- Coat of arms
- Coordinates (Kęty): 49°54′N 19°13′E﻿ / ﻿49.900°N 19.217°E
- Country: Poland
- Voivodeship: Lesser Poland
- County: Oświęcim
- Seat: Kęty

Area
- • Total: 75.79 km^{2} (29.26 sq mi)

Population (2006)
- • Total: 33,598
- • Density: 440/km^{2} (1,100/sq mi)
- • Urban: 19,252
- • Rural: 14,346
- Website: http://www.kety.pl

= Gmina Kęty =

Gmina Kęty is an urban-rural gmina (administrative district) in Oświęcim County, Lesser Poland Voivodeship, in southern Poland.

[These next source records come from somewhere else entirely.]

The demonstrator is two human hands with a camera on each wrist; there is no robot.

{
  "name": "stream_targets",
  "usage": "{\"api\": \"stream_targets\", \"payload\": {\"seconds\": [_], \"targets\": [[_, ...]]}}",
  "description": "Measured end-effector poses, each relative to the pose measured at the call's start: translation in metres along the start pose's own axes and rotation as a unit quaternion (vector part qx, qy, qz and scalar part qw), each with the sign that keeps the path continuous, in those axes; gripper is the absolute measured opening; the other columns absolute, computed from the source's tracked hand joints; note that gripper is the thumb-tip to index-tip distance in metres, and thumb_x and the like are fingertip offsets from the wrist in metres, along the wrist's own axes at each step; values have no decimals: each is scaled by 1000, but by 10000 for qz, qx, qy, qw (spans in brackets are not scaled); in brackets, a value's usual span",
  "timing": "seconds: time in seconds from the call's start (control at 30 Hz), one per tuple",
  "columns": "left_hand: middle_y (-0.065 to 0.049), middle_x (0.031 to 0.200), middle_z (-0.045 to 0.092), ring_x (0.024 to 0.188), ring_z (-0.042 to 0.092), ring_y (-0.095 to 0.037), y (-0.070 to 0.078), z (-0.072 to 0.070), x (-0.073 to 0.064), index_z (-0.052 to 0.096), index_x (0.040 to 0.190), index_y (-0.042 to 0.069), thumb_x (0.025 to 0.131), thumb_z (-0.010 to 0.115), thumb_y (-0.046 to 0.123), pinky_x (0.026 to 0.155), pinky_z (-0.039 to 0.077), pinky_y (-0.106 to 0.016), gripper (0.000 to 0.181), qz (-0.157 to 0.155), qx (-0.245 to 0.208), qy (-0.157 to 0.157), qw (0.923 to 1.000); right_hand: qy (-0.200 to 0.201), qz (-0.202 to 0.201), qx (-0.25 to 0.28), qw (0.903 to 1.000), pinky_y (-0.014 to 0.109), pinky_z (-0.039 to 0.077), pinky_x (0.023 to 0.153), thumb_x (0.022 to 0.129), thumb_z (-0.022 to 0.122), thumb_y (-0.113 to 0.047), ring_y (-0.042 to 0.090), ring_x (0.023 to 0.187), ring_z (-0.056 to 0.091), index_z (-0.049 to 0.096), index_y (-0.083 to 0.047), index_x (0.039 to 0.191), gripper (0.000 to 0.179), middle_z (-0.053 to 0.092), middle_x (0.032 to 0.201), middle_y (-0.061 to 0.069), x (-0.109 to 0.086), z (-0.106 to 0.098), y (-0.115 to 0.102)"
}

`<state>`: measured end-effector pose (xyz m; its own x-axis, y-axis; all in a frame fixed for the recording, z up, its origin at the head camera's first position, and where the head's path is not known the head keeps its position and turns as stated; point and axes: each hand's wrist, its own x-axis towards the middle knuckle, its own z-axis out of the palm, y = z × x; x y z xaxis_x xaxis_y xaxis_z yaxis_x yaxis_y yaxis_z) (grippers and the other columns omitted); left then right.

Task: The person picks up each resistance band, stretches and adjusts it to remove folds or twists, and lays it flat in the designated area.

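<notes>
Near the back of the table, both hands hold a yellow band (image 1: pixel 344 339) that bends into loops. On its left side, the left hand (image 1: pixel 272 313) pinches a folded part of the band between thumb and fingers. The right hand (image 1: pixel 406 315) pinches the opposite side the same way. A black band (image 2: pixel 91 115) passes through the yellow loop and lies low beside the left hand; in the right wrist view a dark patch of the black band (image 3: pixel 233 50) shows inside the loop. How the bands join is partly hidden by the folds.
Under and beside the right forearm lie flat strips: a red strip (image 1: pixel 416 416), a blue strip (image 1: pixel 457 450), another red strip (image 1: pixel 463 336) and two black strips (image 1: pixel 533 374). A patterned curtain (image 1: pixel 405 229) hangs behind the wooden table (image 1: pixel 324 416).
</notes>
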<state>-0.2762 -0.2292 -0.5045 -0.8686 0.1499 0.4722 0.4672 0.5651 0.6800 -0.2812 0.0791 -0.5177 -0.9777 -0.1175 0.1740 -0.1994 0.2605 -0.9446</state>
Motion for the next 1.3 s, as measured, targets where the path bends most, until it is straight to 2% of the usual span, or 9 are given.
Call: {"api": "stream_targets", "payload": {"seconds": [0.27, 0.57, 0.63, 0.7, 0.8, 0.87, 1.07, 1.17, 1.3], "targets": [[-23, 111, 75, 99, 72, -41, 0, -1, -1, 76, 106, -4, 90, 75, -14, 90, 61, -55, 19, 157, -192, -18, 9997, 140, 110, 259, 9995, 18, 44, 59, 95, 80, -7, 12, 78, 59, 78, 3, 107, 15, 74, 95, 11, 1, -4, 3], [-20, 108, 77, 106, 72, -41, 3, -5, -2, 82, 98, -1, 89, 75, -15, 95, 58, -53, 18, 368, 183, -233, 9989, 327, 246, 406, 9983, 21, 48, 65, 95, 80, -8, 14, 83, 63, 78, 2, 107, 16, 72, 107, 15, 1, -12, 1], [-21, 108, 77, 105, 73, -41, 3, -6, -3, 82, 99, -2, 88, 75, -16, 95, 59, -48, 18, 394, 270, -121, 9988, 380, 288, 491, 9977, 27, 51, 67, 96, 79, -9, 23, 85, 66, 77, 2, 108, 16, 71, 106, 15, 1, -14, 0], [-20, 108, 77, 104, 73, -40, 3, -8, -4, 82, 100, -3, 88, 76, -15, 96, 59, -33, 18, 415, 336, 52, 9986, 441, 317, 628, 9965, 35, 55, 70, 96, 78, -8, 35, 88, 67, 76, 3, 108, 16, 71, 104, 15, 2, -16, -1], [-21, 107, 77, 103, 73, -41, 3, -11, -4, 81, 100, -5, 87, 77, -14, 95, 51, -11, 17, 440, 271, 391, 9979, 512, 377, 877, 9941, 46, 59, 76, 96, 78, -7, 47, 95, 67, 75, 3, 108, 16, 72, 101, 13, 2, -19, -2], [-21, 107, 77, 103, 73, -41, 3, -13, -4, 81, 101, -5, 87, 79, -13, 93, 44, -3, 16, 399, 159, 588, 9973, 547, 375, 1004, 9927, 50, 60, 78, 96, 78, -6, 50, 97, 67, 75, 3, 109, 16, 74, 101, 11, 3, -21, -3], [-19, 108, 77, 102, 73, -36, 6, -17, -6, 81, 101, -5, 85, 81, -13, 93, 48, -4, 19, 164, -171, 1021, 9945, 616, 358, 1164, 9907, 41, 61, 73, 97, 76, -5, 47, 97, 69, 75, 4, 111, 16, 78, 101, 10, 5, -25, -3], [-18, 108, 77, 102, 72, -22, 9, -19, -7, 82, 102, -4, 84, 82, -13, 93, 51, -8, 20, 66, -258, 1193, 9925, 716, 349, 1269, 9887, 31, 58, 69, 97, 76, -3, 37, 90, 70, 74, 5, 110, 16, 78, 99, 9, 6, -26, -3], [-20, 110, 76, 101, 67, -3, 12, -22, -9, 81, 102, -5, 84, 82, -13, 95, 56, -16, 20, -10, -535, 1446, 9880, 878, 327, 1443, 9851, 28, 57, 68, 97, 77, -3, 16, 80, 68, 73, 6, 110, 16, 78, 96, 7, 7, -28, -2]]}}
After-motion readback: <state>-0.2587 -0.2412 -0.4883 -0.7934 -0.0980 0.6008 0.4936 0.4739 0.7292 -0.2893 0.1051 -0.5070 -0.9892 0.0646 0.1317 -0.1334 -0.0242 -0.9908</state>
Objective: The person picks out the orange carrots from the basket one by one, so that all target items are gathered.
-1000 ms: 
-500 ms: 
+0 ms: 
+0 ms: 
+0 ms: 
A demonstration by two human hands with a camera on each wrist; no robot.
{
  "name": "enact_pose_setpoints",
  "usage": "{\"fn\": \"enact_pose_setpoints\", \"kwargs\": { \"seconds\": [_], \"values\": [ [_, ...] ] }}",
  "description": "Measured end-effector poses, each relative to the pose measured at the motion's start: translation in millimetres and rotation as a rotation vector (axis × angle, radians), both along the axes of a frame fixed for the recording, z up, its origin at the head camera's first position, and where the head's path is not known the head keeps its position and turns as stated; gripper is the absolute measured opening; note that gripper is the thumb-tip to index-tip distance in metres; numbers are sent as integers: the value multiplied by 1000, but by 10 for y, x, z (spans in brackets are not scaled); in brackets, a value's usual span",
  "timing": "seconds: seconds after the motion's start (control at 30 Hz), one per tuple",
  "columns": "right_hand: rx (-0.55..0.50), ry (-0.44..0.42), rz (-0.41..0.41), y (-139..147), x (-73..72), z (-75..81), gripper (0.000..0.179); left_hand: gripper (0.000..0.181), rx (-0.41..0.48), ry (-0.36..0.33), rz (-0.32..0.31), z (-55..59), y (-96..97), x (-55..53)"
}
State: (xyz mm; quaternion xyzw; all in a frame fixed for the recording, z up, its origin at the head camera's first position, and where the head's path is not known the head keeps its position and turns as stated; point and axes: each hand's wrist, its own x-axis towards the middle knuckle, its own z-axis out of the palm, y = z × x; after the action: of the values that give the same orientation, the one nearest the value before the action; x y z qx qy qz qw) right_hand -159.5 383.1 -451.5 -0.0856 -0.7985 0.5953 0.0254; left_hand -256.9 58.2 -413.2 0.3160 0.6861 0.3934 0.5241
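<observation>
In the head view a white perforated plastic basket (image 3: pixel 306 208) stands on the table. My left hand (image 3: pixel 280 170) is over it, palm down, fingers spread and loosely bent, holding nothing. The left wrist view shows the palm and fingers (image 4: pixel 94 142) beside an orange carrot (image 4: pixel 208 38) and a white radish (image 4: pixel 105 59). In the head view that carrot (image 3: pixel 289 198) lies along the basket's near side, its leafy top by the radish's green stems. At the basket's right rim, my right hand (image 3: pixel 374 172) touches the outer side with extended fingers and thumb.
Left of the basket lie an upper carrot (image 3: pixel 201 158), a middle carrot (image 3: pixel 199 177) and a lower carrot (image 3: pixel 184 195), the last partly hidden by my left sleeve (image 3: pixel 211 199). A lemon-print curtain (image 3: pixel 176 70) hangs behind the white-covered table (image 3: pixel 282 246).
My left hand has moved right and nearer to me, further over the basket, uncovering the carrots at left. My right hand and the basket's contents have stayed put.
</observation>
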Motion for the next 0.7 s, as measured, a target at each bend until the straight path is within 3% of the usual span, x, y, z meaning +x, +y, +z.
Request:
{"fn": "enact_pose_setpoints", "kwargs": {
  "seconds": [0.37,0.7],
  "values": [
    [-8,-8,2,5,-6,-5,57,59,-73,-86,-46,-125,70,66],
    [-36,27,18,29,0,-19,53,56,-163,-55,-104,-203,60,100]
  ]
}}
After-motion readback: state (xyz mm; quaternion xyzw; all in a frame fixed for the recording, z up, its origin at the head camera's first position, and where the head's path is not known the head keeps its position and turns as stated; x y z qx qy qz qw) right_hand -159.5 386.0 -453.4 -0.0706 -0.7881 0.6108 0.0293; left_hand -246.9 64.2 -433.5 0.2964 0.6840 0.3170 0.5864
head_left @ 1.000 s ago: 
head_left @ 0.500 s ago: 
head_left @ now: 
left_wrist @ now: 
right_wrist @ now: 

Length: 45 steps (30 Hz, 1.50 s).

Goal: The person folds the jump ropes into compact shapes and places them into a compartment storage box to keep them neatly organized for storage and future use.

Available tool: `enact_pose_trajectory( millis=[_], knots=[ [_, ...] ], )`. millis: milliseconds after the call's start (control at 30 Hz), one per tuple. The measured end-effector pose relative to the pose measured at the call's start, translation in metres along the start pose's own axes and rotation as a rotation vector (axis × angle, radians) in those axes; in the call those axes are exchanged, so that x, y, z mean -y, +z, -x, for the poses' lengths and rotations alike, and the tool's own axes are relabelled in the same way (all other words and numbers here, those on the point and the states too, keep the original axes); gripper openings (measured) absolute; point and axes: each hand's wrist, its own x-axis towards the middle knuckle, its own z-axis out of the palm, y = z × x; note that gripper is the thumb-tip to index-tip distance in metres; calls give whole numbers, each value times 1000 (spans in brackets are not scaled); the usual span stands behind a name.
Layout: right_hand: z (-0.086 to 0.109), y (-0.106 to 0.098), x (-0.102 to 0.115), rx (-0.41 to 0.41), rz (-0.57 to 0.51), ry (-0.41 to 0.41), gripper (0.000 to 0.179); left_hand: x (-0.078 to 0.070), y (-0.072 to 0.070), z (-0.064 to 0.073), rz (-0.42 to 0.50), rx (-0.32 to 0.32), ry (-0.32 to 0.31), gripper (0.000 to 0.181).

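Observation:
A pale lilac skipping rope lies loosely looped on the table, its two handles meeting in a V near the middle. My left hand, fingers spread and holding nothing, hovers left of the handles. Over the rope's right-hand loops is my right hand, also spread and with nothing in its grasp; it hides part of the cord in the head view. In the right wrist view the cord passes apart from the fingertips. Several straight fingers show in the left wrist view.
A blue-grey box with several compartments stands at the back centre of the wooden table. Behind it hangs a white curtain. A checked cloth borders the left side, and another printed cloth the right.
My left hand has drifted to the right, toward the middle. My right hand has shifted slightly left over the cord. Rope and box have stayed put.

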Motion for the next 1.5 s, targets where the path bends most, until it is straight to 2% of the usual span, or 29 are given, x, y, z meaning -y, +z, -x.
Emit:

Its seat is the town of Kęty, which lies approximately 17 km south of Oświęcim and 55 km west of the regional capital Kraków.

The gmina covers an area of 75.79 km2, and as of 2006 its total population is 33,598 (out of which the population of Kęty amounts to 19,252, and the population of the rural part of the gmina is 14,346).

==Villages==
Apart from the town of Kęty, Gmina Kęty contains the villages and settlements of Bielany, Bulowice, Łęki, Malec, Nowa Wieś and Witkowice.

==Neighbouring gminas==
Gmina Kęty is bordered by the town of Oświęcim and by the gminas of Andrychów, Brzeszcze, Kozy, Osiek, Oświęcim, Porąbka, Wieprz and Wilamowice.